Aujourd’hui, j’écrirai plus gros. Non point que je n’ai pas beaucoup à dire, mais mon travail est sur ma table, et je crains de ne pouvoir terminer ma lettre avant le ramassage du courrier. Ce que c’est que de ne pas penser à toi le dimanche, ni le samedi, ni le vendredi, ni jamais. Peut-on penser à quelqu’un qui n’écrit jamais ? Et qui n’a plus rien à me dire ? M’as-tu vraiment tout dit ? Je crois qu’il doit y avoir des réserves quelque part. Quand le cœur parle, il est prolixe.

J’ai commencé un nouveau travail dans quoi je suis tout plein lancé. Et voilà pour deux mois. Il faut bien dévider tout ce qui dort dans cette tête bourrée de choses nombreuses. Savoir si ce sont trésors ou jouets de bazar. On ne peut pas savoir ce que contient une mentalité avant qu’elle le crache. Écrire, c’est se vérifier.

Le colis ? Parfait. Plus que parfait. Mes bénédictions vont vers toi que j’ai entendue venir ce matin à petits pas. C’est pourquoi je me suis rendormi jusqu’à 9 heures tant il me plaisait de prolonger notre conversation. Il me semble que dans ces occasions là tu as beaucoup à me dire. J’apprends que le Méta a augmenté. Faites provision de pyrogène. J’en brûle pas mal. Je n’ose en demander trop. La vie est si chère que la surcharge que je suis ne doit pas peser encore. J’espère que bientôt tout cela va finir. Il est temps. Cette situation est ridicule. Elle ne peut se prolonger outre mesure sans dégâts pour ses auteurs. Il y a des révolutions ratées qu’il faut liquider rapidement.

J’espère que les gens intelligents commencent à comprendre les fautes commises. Quand je dis j’espère, je mens. Au fond, je suis persuadé du contraire. Je crois que tout le monde s’en fout. Que chacun ne pense qu’à son bifteck. Et que s’il n’y avait pas de femmes exquises et dévouées qui s’intéressent personnellement aux gens que nous sommes, la sarabande avinée, la mascarade démocrate et sanglante, continuerait indéfiniment sous le drapeau sacré de la défense de la personne humaine. Car c’est là le plus vil et le plus tragi-comique de l’histoire. De même qu’en 93 on tuait au nom de la liberté, de même aujourd’hui on piétine des milliers, voire des millions, de gens au nom des mêmes grands principes par quoi on prétend sauver l’humanité. Il n’y a rien de pire que l’idéalisme. N’oublions jamais que la Révolution Française a été faite par des gens qui ont commencé par voter l’abolition de la peine de mort.
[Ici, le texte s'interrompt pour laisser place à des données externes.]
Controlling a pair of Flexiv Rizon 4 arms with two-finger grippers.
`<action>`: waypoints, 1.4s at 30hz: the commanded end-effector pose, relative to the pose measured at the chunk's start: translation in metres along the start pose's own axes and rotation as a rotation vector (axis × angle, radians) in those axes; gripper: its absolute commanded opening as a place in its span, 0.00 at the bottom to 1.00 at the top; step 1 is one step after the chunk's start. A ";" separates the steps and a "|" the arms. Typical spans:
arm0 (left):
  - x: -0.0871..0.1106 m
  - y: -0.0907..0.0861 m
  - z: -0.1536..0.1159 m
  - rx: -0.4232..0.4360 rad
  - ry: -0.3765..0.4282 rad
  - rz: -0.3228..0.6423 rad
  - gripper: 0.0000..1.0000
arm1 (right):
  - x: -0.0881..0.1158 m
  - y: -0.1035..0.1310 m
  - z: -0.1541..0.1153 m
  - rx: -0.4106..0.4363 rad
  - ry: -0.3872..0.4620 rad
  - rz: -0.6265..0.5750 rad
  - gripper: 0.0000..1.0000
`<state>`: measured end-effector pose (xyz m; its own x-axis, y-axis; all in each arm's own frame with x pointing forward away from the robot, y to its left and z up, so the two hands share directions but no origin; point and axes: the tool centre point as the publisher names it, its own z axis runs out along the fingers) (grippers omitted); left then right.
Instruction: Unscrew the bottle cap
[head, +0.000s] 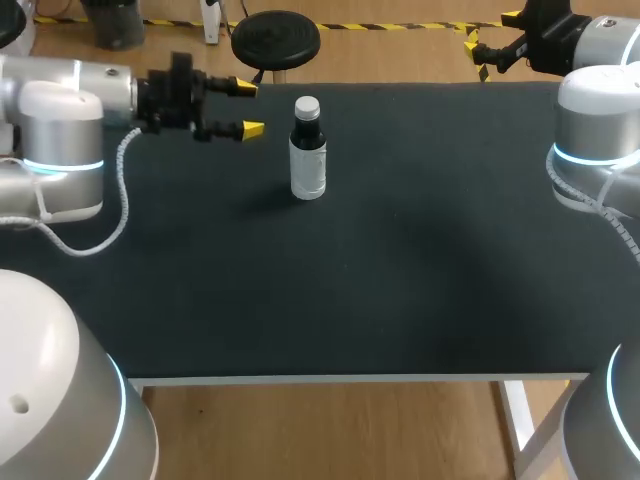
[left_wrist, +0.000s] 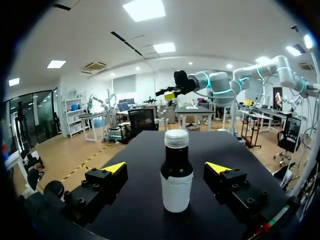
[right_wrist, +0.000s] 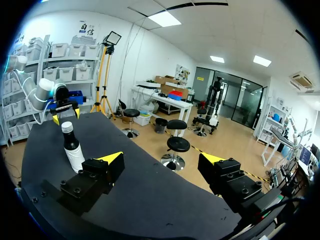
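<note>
bottle (head: 308, 150) upright on table (head: 400, 250), far side, left of middle. white cap (head: 307, 106) on, so nothing looks done yet. dark liquid inside, up to the neck. left hand (head: 249, 109) open, just left of bottle, not touching. right hand (head: 490, 32) open at far right corner, well apart. gripping and unscrewing both remain.

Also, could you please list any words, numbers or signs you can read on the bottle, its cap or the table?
The label on the bottle: faint marks in the head view, too small and blurred to read; it looks plain white in the left wrist view.
The cap: no text.
The table: no text.
</note>
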<state>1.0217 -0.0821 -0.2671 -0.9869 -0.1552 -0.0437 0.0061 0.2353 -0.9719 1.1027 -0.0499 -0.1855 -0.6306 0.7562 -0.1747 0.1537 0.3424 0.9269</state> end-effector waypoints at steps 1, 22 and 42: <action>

Pour moi, ma Bible et tes lettres me suffisent. Heureusement que j’ai la Bible, sinon je n’aurai pas de quoi lire.

Les œillets sont magnifiques. Il y a un bouquin qui vient de paraitre en Amérique sur les relations germano-soviétiques de 1939 à 1941 et le plan commun Hitler-Staline (je te défends d’acheter le livre car je ne veux pas que tu dépenses davantage d’argent). Veux-tu bien 1°/ te renseigner si la traduction en est faite, 2°/ Auquel cas tu le feras acheter par ma mère ou par Philibert [1], mais en aucun cas par toi, non que je refuse les cadeaux, mais tu as déjà assez de charges. Le bouquin m’intéresse passionnément. S’il est traduit. Je le souhaite. Donc réponds-moi et j’écrirai à ma mère qu’elle l’achète.

Les œillets sont émouvants. Je les ai piqués dans tout le feuillage qui me restait, nonobstant l’échafaudage composite qui reste en place avec les anémones de la semaine dernière. Il y en a même de l’autre quinzaine et j’ai jeté ce matin une marguerite qui avait plus d’un mois. Tu vois le cas que l’on fait de tes fleurs. J’aime autant le feuillage que les fleurs elles-mêmes. Il y a tant de vie dans ces nervures, ces fougères, ces vernis. Je me sentirai meilleur si j’étais asparagus. Quelles précisions dans ces branchages qui sont construits comme des cristaux. C’est de la neige verte, grossie mille fois. Il y a là aussi un peu du secret de la vie.

Lu Apocalypse de Lawrence [2]. 4 pages intelligentes. Le reste du résidu haut maçonnique, Chevalier Radosh anglais. Lu trois bouquins sure les guerres de Vendée. Trouvé beaucoup d’anecdotes pittoresques. Suis toujours plongé dans études révolutionnaires.. Il y a heureusement quelques documents à la bibliothèque. Mais il faudrait l’autre, la Nationale. Si nous restons encore quelques années ici, il faut nous approvisionner mieux (je suis toujours persuadé que nous sortirons cette année).

Au fond, on est bête de se tracasser. Ne suis-je pas plus libre ici que beaucoup au dehors qui sont dans les chaines de l’ignorance. Et cette épreuve aura été si bénéfique. Je ne saurai trop en remercier le ciel. Si je n’avais subi ce que par quoi je suis déjà passé, sans préjuger de l’avenir, je n’aurai pas tant de goût pour la pureté. Entre l’individu d’hier, pauvre image falote, prête à toutes les suggestions des puissances du jour, et le patient d’aujourd’hui, blindé mais souple, silencieux, déterminé au suprême ouvrage, ne craignant plus, délivré de toutes limites, il y a un abime franchi.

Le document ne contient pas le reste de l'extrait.